On my confirmation day my godmother made quite a scene saying ‘I’m not sitting next to that girl’ when she was supposed to sit next me and now she says she isn’t my godmother then she’s nice to me I drive her home start talking about things kindly her she brings this subject up again and again.
She and another woman from church actually arranged for me to put the woman in my home. We did sin initially (but never intercourse) but I kept confessing and trying to work towards a solution , I even proposed thinking a quick marriage would be the answer because I became v fond of her.
But because of her bipolar problems she doesn’t know what she wants in life she is even seeing someone else now, we do t have sex or sleep in the same room and out priest has always absolved us.
She is looking to buy a home but she has very limited funds and no job, I can’t just send her back home to her parents because her parents are split and do not support her properly and live abroad.
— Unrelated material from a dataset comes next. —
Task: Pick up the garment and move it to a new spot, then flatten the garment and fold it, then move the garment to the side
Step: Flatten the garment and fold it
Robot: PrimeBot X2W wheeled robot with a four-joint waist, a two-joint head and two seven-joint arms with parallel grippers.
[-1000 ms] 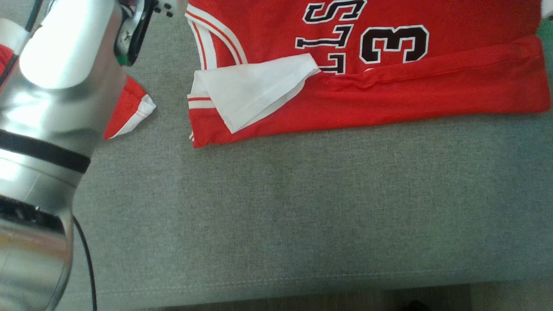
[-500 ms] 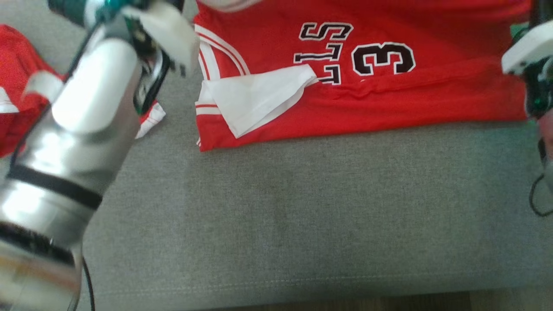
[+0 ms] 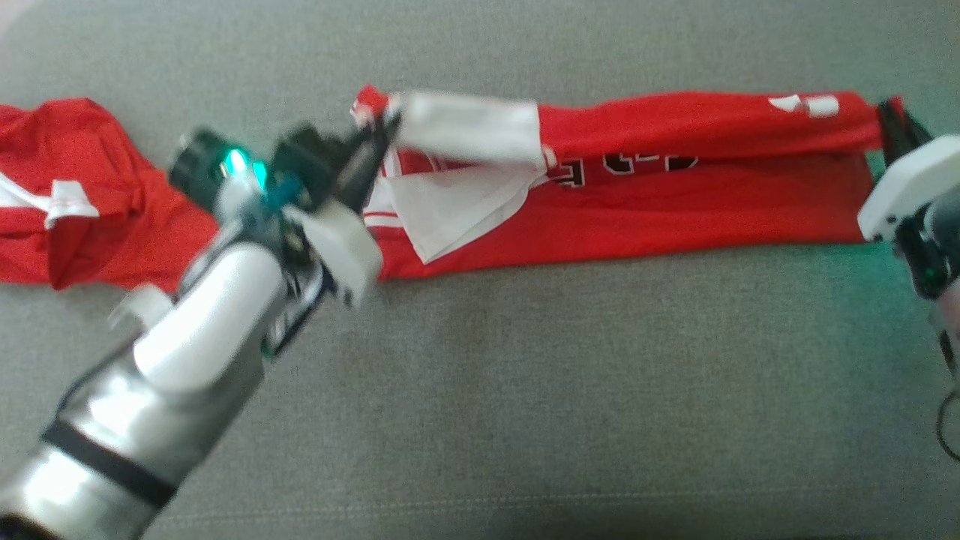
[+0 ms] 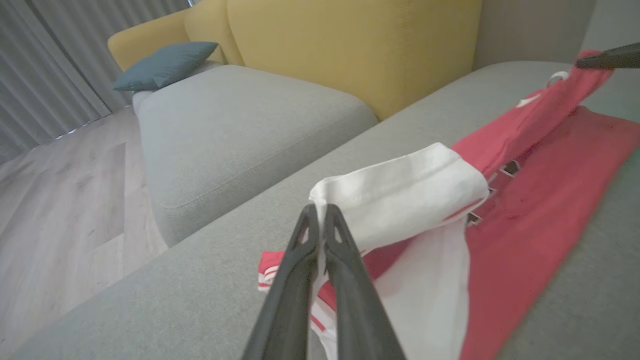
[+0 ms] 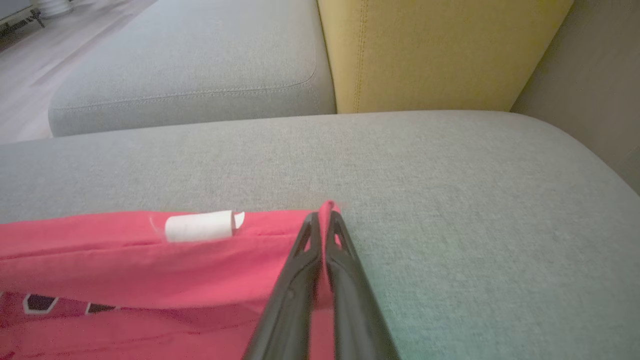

I just hope she can find a place quickly though I worry for her as she can’t look after herself .
After what my godmother said I feel v upset (again) upsetting for everyone I will miss when she leaves I really thought marriage was the solution but she doesn’t want this
Previously I had lived virtually all my adult life alone and after this I think I will continue it is hard for me to socialise , so to find this womam who likes me only to find she likes other men too is a let down.
Can you please pray that she finds her independence, and overcomes her avoidant personality problems etc.
Also Is it ok for me to still receive the Eucharist I am receiving it because I am not having sex ie I am celebate.
Ps I won’t give up on my godmother who is 93 I am picking her up on Sunday to take her to church, she actually phoned me this morning to apologise for her outburst, no one else has been so against her living in the same house, she is a traditionalist i respect her views but she looses it entirely and feels like she’s trying g to take me over, even the priests are not telling me off), perhaps someone can pray for her too.